* [INSTRUCTIONS FOR THE TASK] Retype, word for word, every line of the records below starting at the one that contains "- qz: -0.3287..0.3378" and ending at the one that contains "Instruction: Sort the"; include both of those lines and nothing more.

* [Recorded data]
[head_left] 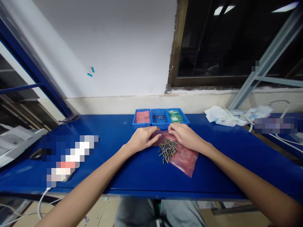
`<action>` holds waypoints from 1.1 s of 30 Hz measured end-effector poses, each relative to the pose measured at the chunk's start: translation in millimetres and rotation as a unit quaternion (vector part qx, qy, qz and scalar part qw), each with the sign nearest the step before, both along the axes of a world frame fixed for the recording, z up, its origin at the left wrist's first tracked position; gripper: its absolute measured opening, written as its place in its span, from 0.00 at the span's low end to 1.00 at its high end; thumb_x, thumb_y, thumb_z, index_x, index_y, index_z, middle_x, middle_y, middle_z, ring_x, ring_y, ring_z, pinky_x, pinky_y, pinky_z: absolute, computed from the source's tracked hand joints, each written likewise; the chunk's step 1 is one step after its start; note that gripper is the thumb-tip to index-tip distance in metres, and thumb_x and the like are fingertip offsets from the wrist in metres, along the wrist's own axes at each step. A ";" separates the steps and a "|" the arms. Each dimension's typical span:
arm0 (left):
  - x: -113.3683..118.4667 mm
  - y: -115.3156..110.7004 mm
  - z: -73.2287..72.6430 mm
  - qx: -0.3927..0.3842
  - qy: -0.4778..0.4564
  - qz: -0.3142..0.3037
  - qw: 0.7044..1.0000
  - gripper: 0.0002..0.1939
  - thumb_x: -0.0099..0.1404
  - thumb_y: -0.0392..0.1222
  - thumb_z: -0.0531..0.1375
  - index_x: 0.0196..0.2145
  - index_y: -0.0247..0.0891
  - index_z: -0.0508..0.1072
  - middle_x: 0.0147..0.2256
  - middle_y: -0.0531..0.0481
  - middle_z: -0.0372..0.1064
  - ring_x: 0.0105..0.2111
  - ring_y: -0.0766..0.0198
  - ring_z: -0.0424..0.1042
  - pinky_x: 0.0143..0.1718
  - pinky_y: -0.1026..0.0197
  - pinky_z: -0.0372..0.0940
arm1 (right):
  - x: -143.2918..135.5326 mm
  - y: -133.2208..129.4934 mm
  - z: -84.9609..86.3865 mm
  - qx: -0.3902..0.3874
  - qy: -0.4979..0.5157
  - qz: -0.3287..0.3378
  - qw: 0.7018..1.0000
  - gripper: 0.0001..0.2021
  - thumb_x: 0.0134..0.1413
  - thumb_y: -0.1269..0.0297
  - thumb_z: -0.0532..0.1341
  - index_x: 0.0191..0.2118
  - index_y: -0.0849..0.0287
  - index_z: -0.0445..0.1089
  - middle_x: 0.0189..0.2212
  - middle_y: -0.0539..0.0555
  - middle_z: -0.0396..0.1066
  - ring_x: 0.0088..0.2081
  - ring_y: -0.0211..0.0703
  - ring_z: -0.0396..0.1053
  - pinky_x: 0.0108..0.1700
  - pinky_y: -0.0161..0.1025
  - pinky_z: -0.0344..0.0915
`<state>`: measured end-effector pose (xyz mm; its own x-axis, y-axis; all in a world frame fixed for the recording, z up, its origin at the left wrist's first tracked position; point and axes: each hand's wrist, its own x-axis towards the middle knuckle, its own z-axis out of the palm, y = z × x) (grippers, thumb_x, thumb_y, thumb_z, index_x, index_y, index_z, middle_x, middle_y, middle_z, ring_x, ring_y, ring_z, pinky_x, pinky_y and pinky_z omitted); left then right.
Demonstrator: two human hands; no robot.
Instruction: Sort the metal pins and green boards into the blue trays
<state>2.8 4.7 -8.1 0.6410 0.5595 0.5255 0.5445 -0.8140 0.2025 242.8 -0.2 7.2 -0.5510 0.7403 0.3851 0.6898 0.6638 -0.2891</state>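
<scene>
A pink plastic bag (186, 160) lies on the blue table, its upper edge running between my two hands. My left hand (143, 138) is curled at the bag's upper left, thumb and fingers closing on its edge. My right hand (184, 134) has bent fingers pinching the bag's upper edge, and its wrist side rests over the bag. The fingertips of both hands are partly hidden. A heap of small metal pins (168, 149), silver and brass-coloured, lies on the bag and spills over its left side onto the table. Their exact kind is too small to tell.
Behind my hands stand three joined blue bins: one with pink bags (143, 117), one with loose metal pins (159, 118), one with green-and-white packets (175, 116). White crumpled packaging (221, 115) and cables lie right. A blurred-out object (73, 157) with a cable lies left.
</scene>
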 end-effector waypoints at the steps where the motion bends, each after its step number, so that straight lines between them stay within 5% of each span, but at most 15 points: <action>1: 0.5 -0.1 0.3 0.001 0.008 -0.004 1.000 0.14 0.74 0.47 0.51 0.43 0.35 0.71 0.31 0.50 0.72 0.27 0.68 0.69 0.30 0.64 0.63 | -1.8 -0.6 -0.5 0.003 0.013 0.007 1.000 0.08 0.65 0.72 0.50 0.35 0.57 0.63 0.33 0.53 0.69 0.36 0.43 0.65 0.40 0.40 0.58; 14: 4.3 -0.6 -3.8 0.017 0.006 -0.023 1.000 0.17 0.76 0.44 0.49 0.37 0.34 0.74 0.28 0.49 0.72 0.27 0.67 0.70 0.29 0.64 0.62 | -11.5 -8.5 4.0 -0.014 0.049 0.051 0.997 0.07 0.66 0.69 0.52 0.37 0.56 0.66 0.32 0.51 0.70 0.35 0.42 0.67 0.39 0.39 0.60; 33: 2.8 0.2 -2.3 0.026 -0.063 -0.026 0.997 0.11 0.76 0.40 0.50 0.47 0.36 0.71 0.40 0.47 0.72 0.36 0.65 0.72 0.39 0.61 0.69 | -17.4 -14.0 4.0 -0.007 0.048 0.027 0.998 0.13 0.70 0.67 0.50 0.38 0.58 0.71 0.34 0.54 0.73 0.38 0.44 0.70 0.43 0.41 0.64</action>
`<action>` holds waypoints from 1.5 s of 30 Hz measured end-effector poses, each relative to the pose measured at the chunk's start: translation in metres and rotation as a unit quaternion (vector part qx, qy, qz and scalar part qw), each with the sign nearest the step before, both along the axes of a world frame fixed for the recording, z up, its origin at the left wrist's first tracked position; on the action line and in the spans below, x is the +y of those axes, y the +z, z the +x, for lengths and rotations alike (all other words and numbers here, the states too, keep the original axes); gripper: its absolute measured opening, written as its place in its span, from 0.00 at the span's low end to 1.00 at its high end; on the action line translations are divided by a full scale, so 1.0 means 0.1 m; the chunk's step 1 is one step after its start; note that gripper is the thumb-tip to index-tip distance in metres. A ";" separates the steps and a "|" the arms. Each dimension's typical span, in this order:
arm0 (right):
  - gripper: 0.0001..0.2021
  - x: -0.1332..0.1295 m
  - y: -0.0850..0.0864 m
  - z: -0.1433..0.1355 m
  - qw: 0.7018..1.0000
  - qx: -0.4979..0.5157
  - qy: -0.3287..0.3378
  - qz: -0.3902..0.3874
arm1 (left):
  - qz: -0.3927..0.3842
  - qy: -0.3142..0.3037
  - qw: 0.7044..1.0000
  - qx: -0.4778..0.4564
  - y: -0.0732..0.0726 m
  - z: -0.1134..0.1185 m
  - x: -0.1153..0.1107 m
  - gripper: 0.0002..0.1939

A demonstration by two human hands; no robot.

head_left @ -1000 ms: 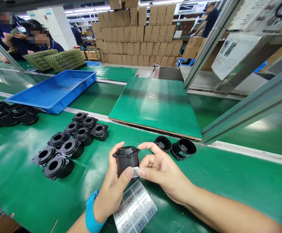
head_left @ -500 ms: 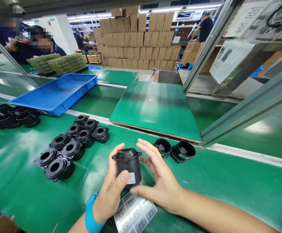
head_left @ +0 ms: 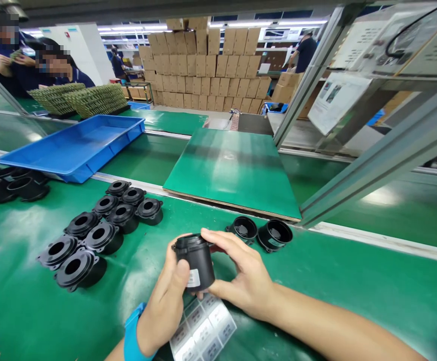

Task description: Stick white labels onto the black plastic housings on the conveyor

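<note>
A black cylindrical plastic housing [head_left: 202,265] with a flanged top and a white label on its side is held up in front of me. My left hand [head_left: 167,296] wraps its left side, the thumb beside the label. My right hand [head_left: 246,276] grips it from the right, fingers on the top rim and thumb near the bottom edge. Beneath my hands lies a sheet of silver printed labels [head_left: 203,328], partly covered by them. Two more black housings, open side up, stand beyond my right hand; the right one [head_left: 275,235] bears a label.
Several black housings [head_left: 100,235] stand in rows at left, with more [head_left: 28,188] at the far left. Behind them sits a blue tray [head_left: 79,145]. A raised green board [head_left: 233,175] and a metal post [head_left: 372,155] border the back. Co-workers are across the line.
My right hand has closed in on the housing and now touches its top and bottom. The housing has tilted slightly. The whole view has shifted a little.
</note>
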State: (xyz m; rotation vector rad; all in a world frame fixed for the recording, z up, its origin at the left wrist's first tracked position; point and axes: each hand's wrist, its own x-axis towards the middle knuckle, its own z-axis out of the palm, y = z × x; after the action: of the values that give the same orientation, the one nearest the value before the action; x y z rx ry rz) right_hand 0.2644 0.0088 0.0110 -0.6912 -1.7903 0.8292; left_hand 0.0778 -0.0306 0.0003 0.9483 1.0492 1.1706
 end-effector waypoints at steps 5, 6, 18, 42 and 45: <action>0.24 0.17 0.07 0.10 0.998 -0.045 0.006 -0.049 | 0.016 -0.018 0.999 0.049 0.07 -0.04 0.11 0.24; 0.21 0.22 0.09 0.14 0.996 -0.089 -0.014 -0.026 | 0.025 -0.013 0.997 0.075 0.09 -0.04 0.14 0.25; 0.08 0.53 0.43 0.54 0.902 -0.427 -0.030 0.060 | 0.051 0.116 0.981 0.150 0.05 -0.22 0.31 0.28; 0.17 -0.03 -0.17 0.19 0.922 -0.184 0.210 -0.267 | 0.109 -0.025 0.881 0.459 -0.16 -0.26 -0.67 0.20; 0.14 -0.05 -0.20 0.14 0.922 -0.148 0.189 -0.305 | 0.071 0.005 0.922 0.380 -0.16 -0.25 -0.63 0.10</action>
State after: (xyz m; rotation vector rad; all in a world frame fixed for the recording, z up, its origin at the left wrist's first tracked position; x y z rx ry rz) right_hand 0.2787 0.0039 -0.0093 -0.9152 -1.9736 1.6604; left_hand 0.0524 -0.0935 -0.0160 1.5819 1.5897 0.8941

* [SOLUTION FOR THIS PROBLEM]
  - qz: -0.3287..0.3378
  - qw: 0.7018..1.0000
  - gripper: 0.0001..0.2021
  - thumb_x: 0.0134..0.1413
  - thumb_y: -0.1269..0.0297
  - thumb_z: -0.0532..0.1341
  - index_x: 0.0191..0.2118
  - index_y: -0.0849..0.0287
  - index_z: -0.0445..0.1089
  - middle_x: 0.0189..0.2212
  - middle_y: -0.0539..0.0555
  - middle_z: -0.0396..0.1066
  - ring_x: 0.0088..0.2081
  - ring_y: -0.0211..0.0703
  - ring_z: -0.0396..0.1053
  - pinky_x: 0.0108..0.1700
  - pinky_y: -0.0161..0.1025
  - pinky_z: -0.0344..0.0915
`<state>`: measured end-effector pose (xyz mm; its own x-axis, y-axis; all in a world frame fixed for the recording, z up, its origin at the left wrist's first tracked position; point and axes: each hand's wrist, its own x-axis towards the middle knuckle, its own z-axis out of the palm, y = z × x) (grippers, thumb_x, thumb_y, thumb_z, index_x, index_y, index_z, middle_x, middle_y, middle_z, ring_x, ring_y, ring_z, pinky_x, pinky_y and pinky_z omitted); left then right.
Demonstrator: two human hands; no robot.
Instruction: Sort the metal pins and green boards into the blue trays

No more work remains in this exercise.